Check every line of the data for the string "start" and copy the ones that have it.

____

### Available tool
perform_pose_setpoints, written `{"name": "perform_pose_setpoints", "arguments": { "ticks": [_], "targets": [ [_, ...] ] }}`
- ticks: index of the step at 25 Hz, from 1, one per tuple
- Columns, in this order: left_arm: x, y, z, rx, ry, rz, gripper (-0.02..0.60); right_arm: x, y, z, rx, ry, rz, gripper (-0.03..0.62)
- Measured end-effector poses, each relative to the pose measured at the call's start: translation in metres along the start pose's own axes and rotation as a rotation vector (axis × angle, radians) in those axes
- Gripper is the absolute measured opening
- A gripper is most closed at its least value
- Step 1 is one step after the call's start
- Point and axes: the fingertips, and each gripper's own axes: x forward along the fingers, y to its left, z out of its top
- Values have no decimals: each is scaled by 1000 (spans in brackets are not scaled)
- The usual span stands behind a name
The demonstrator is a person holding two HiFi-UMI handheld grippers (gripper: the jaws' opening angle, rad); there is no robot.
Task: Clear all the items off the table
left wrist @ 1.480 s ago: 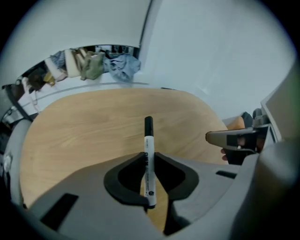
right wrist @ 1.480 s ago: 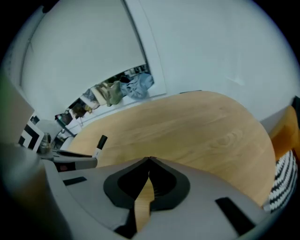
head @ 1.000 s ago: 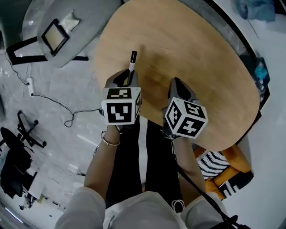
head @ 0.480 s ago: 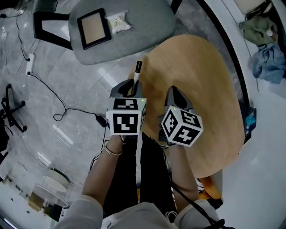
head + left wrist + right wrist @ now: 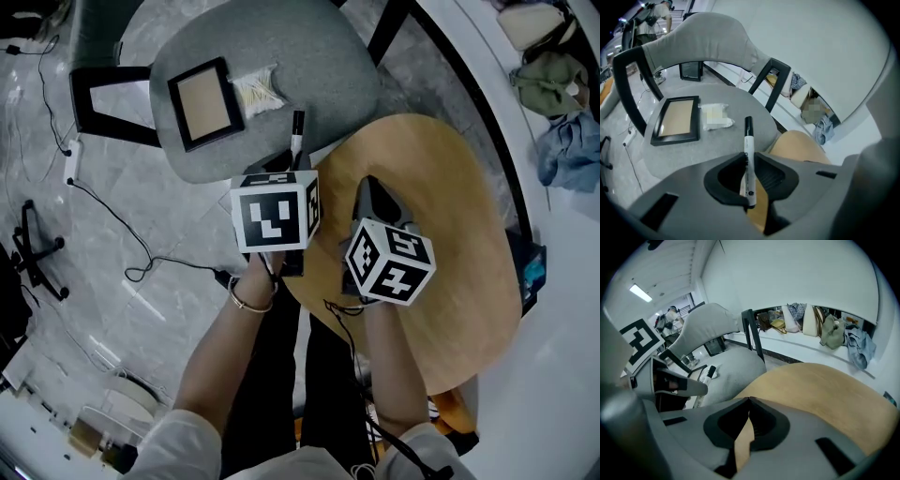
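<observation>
Now the left gripper (image 5: 748, 158) pinches a marker (image 5: 748, 138) over the chair (image 5: 309, 56) edge; the right gripper (image 5: 749, 401), jaws pressed together and empty, hangs beside the chair

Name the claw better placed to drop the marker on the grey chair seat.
Left. The left claw is shut on the marker, whose tip hangs over the grey chair seat. The right claw is shut, empty, above the wooden table.
</observation>
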Motion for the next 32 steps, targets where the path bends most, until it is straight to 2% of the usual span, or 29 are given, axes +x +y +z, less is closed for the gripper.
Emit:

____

## RESPONSE TO THE EXERCISE
- Measured end-effector poses, each relative to the pose measured at the call's start: translation in metres along the start pose's own axes and rotation as a rotation vector (axis × angle, radians) in those axes
- Step 1 is one step after the call's start

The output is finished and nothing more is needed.